⟨
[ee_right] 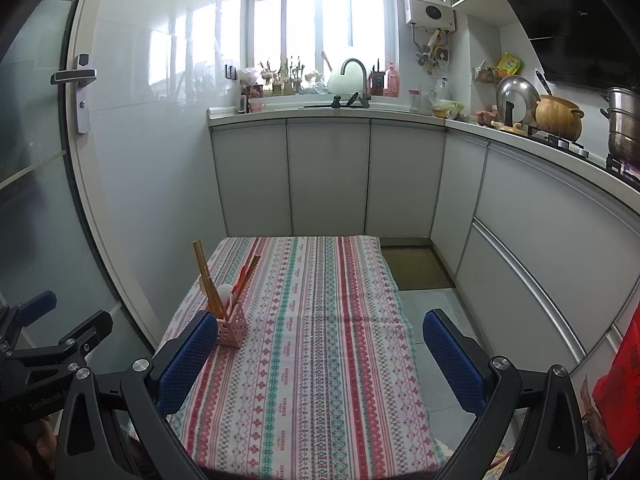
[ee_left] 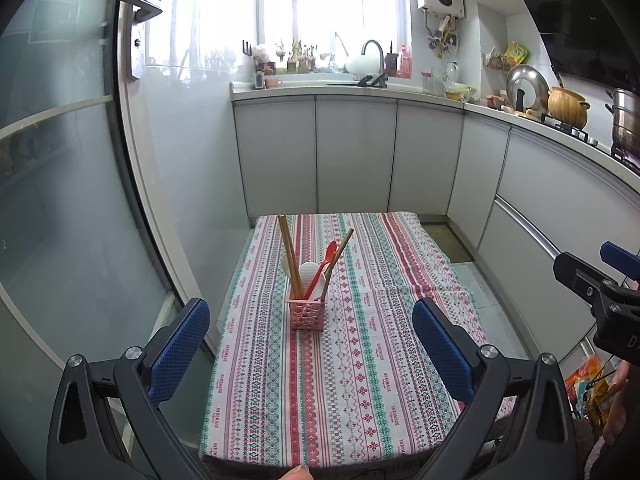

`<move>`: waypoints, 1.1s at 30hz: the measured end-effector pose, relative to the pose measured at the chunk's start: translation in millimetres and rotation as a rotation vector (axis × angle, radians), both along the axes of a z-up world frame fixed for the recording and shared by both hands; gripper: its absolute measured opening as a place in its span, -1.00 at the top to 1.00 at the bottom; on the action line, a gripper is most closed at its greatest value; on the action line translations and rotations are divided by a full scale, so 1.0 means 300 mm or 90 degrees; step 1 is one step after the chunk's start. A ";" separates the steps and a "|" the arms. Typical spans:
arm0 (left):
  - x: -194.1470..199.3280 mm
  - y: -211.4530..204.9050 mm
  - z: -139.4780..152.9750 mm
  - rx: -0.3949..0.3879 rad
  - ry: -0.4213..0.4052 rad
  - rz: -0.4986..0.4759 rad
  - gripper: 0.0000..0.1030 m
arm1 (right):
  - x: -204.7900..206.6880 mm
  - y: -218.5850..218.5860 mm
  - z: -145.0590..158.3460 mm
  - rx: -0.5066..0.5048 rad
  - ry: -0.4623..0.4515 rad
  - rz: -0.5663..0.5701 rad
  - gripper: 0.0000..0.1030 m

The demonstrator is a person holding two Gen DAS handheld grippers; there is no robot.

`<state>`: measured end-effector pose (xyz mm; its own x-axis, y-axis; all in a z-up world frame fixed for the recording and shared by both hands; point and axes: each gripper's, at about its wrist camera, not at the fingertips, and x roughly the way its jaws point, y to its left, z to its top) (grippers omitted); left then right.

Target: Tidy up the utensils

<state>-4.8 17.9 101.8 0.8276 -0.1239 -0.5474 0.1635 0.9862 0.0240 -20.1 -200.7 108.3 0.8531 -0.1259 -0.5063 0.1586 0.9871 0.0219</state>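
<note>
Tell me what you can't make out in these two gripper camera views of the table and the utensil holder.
- Pink utensil holder: its inside and the utensils' lower ends are hidden by its walls in both views.
- Same holder, right wrist view: its near left corner is covered by the right gripper finger.
- White spoons: how many, unclear; they overlap behind the chopsticks.
- Tablecloth near edge: cut off by gripper bodies.
- Window: blown out by glare.

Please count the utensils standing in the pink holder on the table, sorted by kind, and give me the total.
In the pink holder:
Wooden chopsticks: 4 sticks (2 on the left, 2 on the right)
Red spoon: 1
White spoons: 2, it seems; they overlap
Total: 7
</note>
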 end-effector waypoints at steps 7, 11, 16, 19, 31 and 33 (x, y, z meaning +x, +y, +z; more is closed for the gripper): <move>-0.007 0.001 0.002 -0.002 -0.002 0.000 -0.99 | 0.000 0.007 0.000 -0.002 -0.001 0.002 -1.00; -0.009 0.001 0.003 -0.002 -0.002 0.000 -0.99 | 0.000 0.009 -0.002 -0.003 0.002 0.001 -1.00; -0.009 0.001 0.007 -0.004 -0.002 0.001 -0.99 | 0.004 0.009 -0.004 -0.003 0.003 0.002 -1.00; -0.009 0.001 0.007 -0.004 -0.001 0.002 -0.99 | 0.004 0.009 -0.004 -0.003 0.003 0.002 -1.00; 0.013 -0.005 -0.004 -0.009 0.009 0.004 -0.99 | 0.023 0.004 -0.016 -0.003 0.010 -0.004 -1.00; 0.019 -0.005 -0.007 -0.011 0.012 0.005 -0.99 | 0.030 0.001 -0.020 -0.004 0.012 -0.004 -1.00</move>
<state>1.0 16.3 99.7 0.8184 -0.1278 -0.5602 0.1565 0.9877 0.0034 -11.1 -200.3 102.2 0.8426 -0.1338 -0.5216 0.1647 0.9862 0.0132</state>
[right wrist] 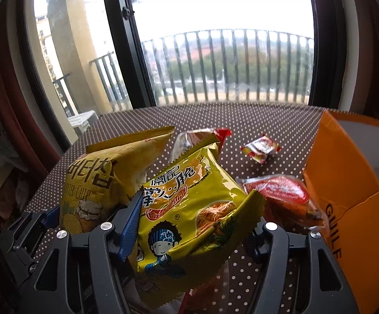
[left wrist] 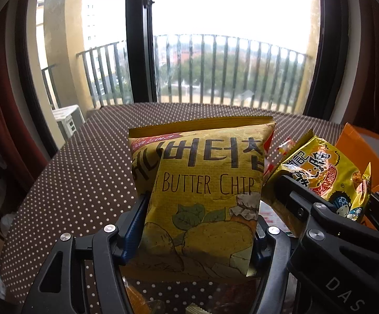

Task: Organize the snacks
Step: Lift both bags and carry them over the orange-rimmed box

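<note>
My left gripper (left wrist: 198, 225) is shut on a yellow Honey Butter Chip bag (left wrist: 202, 183) and holds it upright above the dotted table; the bag also shows in the right wrist view (right wrist: 103, 183). My right gripper (right wrist: 189, 225) is shut on a yellow noodle snack bag (right wrist: 189, 209), held just right of the chip bag; it also shows in the left wrist view (left wrist: 325, 178). An orange box (right wrist: 346, 183) stands open at the right.
The brown dotted tablecloth (right wrist: 241, 120) runs back to a window with a balcony railing. A red packet (right wrist: 281, 196) lies by the box. A small red-yellow sachet (right wrist: 261, 149) lies further back. A clear red-tipped wrapper (right wrist: 202, 136) sits behind the noodle bag.
</note>
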`<act>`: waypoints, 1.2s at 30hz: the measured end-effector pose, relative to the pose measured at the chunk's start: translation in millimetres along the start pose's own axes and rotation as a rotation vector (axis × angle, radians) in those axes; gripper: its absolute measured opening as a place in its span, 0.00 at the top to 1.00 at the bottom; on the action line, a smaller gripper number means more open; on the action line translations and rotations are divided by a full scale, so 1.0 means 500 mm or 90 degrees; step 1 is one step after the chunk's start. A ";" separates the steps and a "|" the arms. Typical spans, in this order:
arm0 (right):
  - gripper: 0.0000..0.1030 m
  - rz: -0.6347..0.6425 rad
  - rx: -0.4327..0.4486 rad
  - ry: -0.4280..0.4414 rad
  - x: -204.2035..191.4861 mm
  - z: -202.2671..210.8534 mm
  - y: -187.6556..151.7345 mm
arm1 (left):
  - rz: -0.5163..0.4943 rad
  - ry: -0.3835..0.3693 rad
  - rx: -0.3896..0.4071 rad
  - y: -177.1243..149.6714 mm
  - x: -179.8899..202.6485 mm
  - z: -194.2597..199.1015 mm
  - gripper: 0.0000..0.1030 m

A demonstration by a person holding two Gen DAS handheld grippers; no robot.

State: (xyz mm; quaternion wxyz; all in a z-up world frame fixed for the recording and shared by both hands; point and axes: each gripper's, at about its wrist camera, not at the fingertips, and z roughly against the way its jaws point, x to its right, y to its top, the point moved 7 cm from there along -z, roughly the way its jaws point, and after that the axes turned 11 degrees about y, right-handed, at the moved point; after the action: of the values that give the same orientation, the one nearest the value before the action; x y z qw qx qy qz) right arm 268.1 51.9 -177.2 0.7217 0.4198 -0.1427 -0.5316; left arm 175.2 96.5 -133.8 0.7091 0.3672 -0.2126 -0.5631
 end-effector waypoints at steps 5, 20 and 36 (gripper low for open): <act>0.35 0.007 0.024 0.005 -0.001 0.029 0.018 | 0.005 0.001 0.025 0.022 -0.001 0.034 0.36; 0.35 0.019 0.114 0.007 0.009 0.141 0.061 | 0.011 -0.011 0.111 0.065 0.014 0.152 0.36; 0.35 0.010 0.181 -0.014 0.065 0.250 0.057 | -0.003 -0.007 0.146 0.081 0.066 0.191 0.36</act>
State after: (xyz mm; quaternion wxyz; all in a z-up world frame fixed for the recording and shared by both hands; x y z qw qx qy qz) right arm 217.5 -31.6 -87.6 0.6577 0.5107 -0.2277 -0.5048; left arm 141.9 42.0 -45.6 0.6599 0.4431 -0.2790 -0.5388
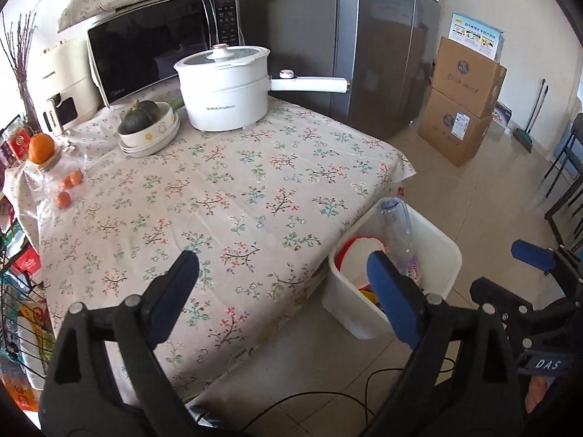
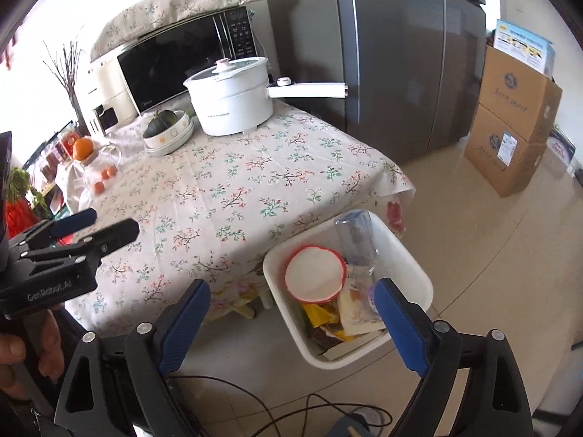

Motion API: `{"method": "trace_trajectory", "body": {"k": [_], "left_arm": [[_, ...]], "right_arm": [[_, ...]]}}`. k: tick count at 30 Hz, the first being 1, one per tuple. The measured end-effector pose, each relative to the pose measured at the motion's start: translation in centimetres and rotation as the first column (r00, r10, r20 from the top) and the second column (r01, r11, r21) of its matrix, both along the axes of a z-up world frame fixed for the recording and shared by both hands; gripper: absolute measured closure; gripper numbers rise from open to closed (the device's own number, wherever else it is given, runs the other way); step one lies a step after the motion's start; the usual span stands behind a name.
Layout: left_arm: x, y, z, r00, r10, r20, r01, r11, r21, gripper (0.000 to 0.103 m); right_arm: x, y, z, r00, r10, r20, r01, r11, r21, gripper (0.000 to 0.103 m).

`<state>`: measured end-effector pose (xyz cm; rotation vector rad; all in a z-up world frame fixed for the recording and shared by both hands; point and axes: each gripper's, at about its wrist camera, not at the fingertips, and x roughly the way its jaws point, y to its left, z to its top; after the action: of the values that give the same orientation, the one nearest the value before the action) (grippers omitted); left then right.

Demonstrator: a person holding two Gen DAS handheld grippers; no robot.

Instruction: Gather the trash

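Both grippers sit nearest the lens, jaws spread wide with nothing between the pads. Left gripper (image 1: 282, 284) hangs over the near edge of the floral tablecloth (image 1: 226, 189); its right blue pad overlaps the bin in view but I can't tell any contact. Right gripper (image 2: 291, 313) points down toward the floor gap between table and bin, left pad over the cloth hem, right pad in front of the bin's near corner.

Trash sits in the white plastic bin (image 2: 411, 255) on the tiled floor, just beside the table's right corner. Inside: a clear plastic bottle (image 2: 355, 240) leaning upright against the far wall, long axis running near vertical with its base up; a red-rimmed paper bowl (image 2: 315, 273) lying tilted; wrappers (image 2: 328, 317) below them.

Key relation: bin lies ahead and to the right of both jaws, lower than them. Right gripper is nearer, almost above it; left gripper is further, over the table.

Tabletop shows no loose trash that I can see, only the white electric pot (image 1: 227, 87), a bowl with a squash (image 1: 149, 123), a microwave (image 1: 160, 51) and small oranges (image 1: 69, 185) by a glass jar. Judgement: collecting looks finished or close to it; any next pick would need a search elsewhere.
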<state>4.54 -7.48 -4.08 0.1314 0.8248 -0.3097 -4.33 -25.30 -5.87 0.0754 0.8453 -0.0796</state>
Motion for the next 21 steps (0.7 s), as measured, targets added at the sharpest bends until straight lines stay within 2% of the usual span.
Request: {"method": "trace_trajectory", "body": {"k": [5,13,21], "left_arm": [[-1.1,0.0,-0.2,0.999,0.021,0.037,-0.021,1.0,0.004,0.009],[-1.4,-0.4,-0.9,0.999,-0.04,0.005,0.04,0.998,-0.041,0.009],[-1.3,0.2,-1.0,1.0,-0.013,0.005,0.013,0.999,-0.049,0.009]], "right_arm": [[-0.3,0.2,-0.7,0.999,-0.039,-0.001,0.039,0.999,-0.034,0.008],[0.1,0.5,-1.3,0.998,-0.059,-0.004,0.059,0.997,-0.053,0.008],[0.5,0.7,-1.8,0.998,-0.058,-0.013,0.057,0.996,-0.068,0.008]]}}
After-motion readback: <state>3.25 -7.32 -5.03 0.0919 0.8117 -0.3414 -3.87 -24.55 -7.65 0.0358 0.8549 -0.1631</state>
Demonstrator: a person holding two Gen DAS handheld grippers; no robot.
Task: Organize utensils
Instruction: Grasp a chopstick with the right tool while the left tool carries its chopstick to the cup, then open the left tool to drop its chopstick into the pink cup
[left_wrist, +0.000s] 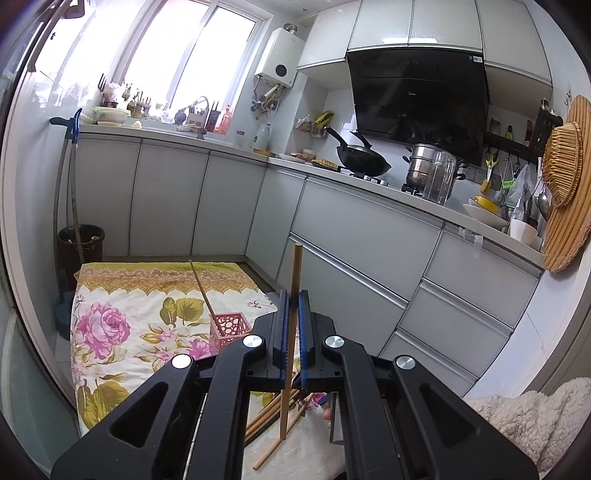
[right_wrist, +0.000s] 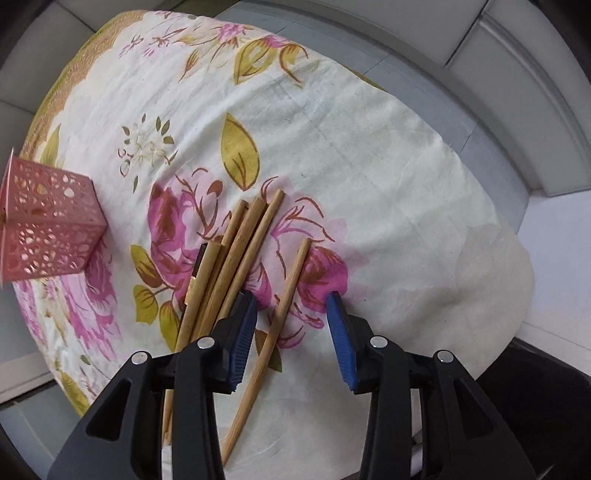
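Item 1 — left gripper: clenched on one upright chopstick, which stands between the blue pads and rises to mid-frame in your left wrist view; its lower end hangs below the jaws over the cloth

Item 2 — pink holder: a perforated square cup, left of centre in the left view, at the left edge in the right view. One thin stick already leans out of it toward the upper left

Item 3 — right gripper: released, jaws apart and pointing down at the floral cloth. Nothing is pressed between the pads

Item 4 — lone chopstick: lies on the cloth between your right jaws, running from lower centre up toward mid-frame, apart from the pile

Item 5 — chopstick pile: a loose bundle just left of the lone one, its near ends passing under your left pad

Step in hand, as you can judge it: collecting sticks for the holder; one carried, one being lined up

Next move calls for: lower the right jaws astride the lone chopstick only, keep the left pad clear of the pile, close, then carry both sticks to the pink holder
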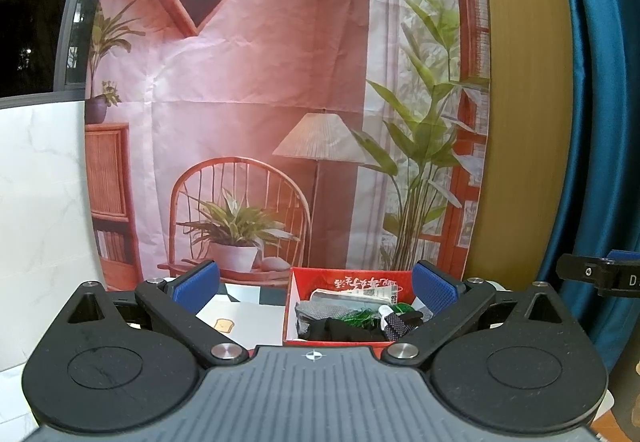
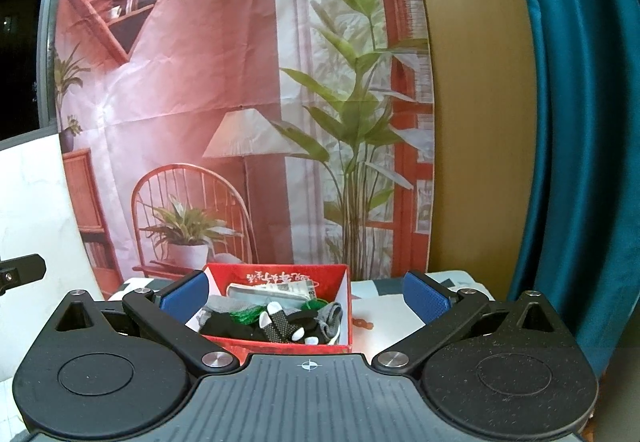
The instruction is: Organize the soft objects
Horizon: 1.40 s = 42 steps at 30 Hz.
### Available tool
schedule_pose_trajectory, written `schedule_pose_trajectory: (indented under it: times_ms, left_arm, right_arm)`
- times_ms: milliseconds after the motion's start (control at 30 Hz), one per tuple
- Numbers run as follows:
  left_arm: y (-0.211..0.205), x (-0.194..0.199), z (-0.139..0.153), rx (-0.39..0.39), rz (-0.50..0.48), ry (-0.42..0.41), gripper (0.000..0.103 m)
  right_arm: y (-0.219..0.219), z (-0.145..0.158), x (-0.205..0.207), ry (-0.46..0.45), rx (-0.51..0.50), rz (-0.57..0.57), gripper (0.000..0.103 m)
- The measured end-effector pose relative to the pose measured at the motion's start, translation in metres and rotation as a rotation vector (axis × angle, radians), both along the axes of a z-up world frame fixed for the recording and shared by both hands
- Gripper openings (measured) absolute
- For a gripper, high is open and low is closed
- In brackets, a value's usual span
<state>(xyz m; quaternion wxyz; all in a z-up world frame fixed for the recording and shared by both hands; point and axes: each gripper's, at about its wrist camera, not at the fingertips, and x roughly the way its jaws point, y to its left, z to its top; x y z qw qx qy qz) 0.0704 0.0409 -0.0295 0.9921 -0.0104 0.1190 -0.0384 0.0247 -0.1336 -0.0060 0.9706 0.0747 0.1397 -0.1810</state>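
Red box, inner back wall: a line of pale characters is printed, seen upside down; it cannot be read.
Folded packet in the box: small print and a code-like square are seen, too small to read.
Black part at right edge: a white "D" is shown.

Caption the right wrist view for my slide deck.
Open right hand-held gripper faces a red box filled with soft items.
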Motion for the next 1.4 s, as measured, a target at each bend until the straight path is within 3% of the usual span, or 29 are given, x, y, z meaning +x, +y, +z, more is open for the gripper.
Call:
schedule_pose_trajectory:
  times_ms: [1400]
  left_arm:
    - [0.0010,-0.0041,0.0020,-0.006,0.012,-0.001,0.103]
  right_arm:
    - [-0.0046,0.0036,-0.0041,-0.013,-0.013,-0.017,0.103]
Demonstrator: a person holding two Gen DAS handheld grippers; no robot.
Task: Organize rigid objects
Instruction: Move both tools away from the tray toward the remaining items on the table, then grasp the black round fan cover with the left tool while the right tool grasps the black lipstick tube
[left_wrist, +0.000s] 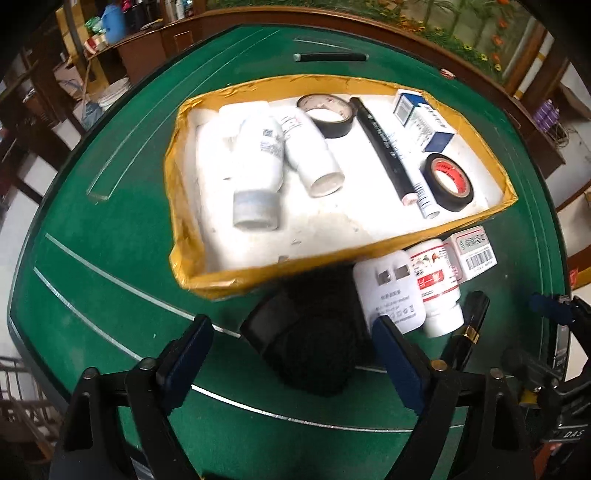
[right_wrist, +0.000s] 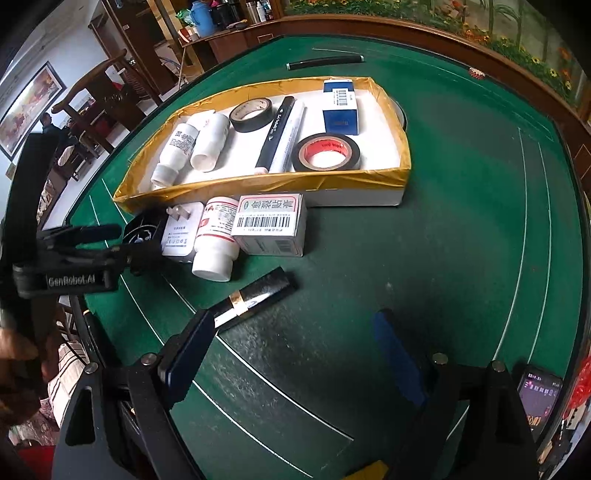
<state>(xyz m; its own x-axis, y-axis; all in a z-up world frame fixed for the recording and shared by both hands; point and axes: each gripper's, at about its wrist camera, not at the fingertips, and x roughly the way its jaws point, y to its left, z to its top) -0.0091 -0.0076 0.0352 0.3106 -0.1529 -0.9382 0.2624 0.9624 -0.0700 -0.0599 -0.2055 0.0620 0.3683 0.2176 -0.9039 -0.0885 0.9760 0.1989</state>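
Left hand-held gripper (left_wrist: 291, 354), jaws spread with nothing pinched, hangs at lower centre over a black object (left_wrist: 314, 332); this should be centred between the pads before closing. Right hand-held gripper (right_wrist: 295, 354), also spread and empty, sits just below the black tube (right_wrist: 255, 297), outside the yellow-rimmed tray (right_wrist: 258, 184) on the green surface (right_wrist: 461, 240).

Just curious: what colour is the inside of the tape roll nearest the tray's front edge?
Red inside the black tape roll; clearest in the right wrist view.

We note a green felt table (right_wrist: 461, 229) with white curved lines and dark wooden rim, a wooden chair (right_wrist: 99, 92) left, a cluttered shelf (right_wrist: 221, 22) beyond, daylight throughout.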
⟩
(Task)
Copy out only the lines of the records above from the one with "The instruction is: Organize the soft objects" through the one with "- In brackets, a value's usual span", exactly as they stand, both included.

(Result of the task)
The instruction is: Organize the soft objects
Horizon: 1.40 s = 42 steps at 30 Hz.
### Available tool
schedule_pose_trajectory, written `schedule_pose_trajectory: (indented under it: times_ms, left_arm, right_arm)`
- times_ms: milliseconds after the motion's start (control at 30 Hz), one per tuple
- Numbers run as follows:
  left_arm: y (-0.211..0.205), x (-0.194..0.199), z (-0.139..0.153), rx (-0.39..0.39), rz (-0.50..0.48), ry (-0.42..0.41), gripper (0.000..0.103 m)
  right_arm: y (-0.219..0.219), z (-0.145..0.158), x (-0.205..0.207), ry (-0.46..0.45), rx (-0.51..0.50), rz (-0.57..0.57), gripper (0.000..0.103 m)
- The measured end-effector pose relative to the pose measured at the motion's start, translation in metres and rotation as a rotation vector (axis × angle, radians), both along the axes of a z-up world frame fixed for the recording and shared by both hands
- Gripper openings (measured) absolute
- For a gripper, high is open and low is closed
- In brackets, a value's usual span

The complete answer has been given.